Regulation Number and Section

§ 878.4040 Surgical apparel.

(a)
Identification. Surgical apparel are devices that are intended to be worn by operating room personnel during surgical procedures to protect both the surgical patient and the operating room personnel from transfer of microorganisms, body fluids, and particulate material. Examples include surgical caps, hoods, masks, gowns, operating room shoes and shoe covers, and isolation masks and gowns. Surgical suits and dresses, commonly known as scrub suits, are excluded.(b)
Classification. (1) Class II (special controls) for surgical gowns and surgical masks. A surgical N95 respirator or N95 filtering facepiece respirator is not exempt if it is intended to prevent specific diseases or infections, or it is labeled or otherwise represented as filtering surgical smoke or plumes, filtering specific amounts of viruses or bacteria, reducing the amount of and/or killing viruses, bacteria, or fungi, or affecting allergenicity, or it contains coating technologies unrelated to filtration (e.g., to reduce and or kill microorganisms). Surgical N95 respirators and N95 filtering facepiece respirators are exempt from the premarket notification procedures in subpart E of part 807 of this chapter subject to § 878.9, and the following conditions for exemption:(i) The user contacting components of the device must be demonstrated to be biocompatible.

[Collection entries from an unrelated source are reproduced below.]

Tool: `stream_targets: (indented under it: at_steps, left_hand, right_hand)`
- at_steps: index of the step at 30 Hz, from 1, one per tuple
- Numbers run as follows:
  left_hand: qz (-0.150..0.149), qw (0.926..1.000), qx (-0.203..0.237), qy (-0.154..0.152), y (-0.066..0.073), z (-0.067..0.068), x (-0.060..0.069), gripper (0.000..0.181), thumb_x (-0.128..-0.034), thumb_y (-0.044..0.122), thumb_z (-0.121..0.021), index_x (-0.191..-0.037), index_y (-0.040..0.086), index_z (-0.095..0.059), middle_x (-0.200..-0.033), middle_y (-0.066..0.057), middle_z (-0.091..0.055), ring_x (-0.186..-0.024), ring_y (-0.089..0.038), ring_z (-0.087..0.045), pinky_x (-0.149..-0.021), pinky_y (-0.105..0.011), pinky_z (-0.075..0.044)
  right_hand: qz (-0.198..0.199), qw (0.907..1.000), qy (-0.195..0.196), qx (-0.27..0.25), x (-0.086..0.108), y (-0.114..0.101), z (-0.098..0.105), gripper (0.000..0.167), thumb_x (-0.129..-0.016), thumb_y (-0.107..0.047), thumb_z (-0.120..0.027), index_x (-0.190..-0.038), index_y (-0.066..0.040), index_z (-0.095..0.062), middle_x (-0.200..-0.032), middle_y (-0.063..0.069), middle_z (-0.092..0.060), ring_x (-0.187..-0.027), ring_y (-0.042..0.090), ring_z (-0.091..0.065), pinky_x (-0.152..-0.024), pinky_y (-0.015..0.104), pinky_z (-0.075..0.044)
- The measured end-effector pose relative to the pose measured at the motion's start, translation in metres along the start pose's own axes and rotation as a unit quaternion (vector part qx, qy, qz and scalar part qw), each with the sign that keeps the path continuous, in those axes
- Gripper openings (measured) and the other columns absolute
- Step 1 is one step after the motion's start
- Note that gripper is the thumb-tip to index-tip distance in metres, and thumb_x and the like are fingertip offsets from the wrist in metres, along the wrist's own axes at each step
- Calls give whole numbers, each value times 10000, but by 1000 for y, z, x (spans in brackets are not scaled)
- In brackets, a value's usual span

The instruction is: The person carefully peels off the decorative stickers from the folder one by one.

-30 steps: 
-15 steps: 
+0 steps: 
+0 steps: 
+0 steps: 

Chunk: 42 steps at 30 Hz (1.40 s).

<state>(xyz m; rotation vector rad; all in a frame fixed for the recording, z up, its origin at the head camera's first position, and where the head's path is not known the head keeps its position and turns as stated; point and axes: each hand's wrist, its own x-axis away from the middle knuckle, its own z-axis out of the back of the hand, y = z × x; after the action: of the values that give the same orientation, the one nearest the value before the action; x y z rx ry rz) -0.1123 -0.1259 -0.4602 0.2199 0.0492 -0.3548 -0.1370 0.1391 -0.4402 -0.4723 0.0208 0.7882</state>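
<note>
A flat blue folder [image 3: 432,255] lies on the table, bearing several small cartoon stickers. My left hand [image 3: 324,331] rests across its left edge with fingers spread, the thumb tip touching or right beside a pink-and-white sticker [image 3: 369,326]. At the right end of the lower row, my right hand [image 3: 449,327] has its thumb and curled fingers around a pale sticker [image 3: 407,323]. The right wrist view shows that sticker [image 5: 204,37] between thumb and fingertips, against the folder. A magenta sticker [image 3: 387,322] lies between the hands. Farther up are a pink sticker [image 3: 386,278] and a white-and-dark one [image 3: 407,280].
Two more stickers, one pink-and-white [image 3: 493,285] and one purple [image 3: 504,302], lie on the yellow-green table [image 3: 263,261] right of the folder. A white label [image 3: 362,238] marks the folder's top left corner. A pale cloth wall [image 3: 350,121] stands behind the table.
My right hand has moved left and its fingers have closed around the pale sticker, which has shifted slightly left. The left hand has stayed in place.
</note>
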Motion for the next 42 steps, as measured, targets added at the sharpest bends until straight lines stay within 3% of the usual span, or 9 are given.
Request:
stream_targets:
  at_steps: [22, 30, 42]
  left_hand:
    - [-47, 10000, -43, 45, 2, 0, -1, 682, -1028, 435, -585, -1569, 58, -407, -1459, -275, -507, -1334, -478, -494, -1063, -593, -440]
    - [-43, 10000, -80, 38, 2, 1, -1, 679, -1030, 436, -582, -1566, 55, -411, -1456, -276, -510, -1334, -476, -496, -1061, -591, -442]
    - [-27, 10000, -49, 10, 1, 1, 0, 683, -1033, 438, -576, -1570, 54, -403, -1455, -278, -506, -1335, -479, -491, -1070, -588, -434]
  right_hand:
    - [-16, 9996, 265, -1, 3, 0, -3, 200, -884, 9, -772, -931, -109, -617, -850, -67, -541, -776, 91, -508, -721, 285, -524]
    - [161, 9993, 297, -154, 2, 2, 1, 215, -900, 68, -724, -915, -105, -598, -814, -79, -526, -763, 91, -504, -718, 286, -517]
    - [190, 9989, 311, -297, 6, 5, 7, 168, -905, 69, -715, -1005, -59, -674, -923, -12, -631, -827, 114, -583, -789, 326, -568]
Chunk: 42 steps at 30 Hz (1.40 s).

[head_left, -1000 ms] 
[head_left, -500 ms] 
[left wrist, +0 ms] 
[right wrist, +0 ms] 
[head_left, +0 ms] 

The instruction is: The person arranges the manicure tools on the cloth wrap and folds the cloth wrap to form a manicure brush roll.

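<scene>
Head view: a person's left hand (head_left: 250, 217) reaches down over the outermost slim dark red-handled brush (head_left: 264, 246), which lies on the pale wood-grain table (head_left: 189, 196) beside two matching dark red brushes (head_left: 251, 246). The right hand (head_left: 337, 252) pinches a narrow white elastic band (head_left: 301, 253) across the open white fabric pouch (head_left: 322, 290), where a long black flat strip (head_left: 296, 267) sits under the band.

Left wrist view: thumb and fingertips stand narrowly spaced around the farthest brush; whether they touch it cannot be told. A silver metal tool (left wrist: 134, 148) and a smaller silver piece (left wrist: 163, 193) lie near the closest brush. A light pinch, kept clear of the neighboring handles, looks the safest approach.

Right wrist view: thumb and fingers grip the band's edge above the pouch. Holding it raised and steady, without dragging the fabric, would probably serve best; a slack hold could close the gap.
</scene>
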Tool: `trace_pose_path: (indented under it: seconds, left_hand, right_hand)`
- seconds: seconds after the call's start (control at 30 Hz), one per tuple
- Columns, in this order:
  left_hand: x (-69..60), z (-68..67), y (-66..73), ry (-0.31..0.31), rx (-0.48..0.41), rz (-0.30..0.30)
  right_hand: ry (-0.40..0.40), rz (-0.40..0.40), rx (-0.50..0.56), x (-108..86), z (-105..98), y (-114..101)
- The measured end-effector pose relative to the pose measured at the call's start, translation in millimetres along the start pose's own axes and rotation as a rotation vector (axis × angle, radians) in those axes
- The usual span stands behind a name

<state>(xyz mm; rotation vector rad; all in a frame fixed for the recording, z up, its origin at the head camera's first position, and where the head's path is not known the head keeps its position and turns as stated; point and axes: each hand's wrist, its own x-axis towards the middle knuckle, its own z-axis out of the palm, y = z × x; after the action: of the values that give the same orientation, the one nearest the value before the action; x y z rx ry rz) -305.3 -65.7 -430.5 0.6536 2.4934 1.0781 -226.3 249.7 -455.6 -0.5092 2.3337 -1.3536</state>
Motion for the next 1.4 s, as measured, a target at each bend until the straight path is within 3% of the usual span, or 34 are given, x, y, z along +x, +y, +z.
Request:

(ii) Analysis and nonclinical testing must:
(A) Characterize flammability and be demonstrated to be appropriate for the intended environment of use; and
(B) Demonstrate the ability of the device to resist penetration by fluids, such as blood and body fluids, at a velocity consistent with the intended use of the device.
(iii) NIOSH approved under its regulation.
(2) Class I (general controls) for surgical apparel other than surgical gowns and surgical masks. The class I device is exempt from the premarket notification procedures in subpart E of part 807 of this chapter subject to § 878.9.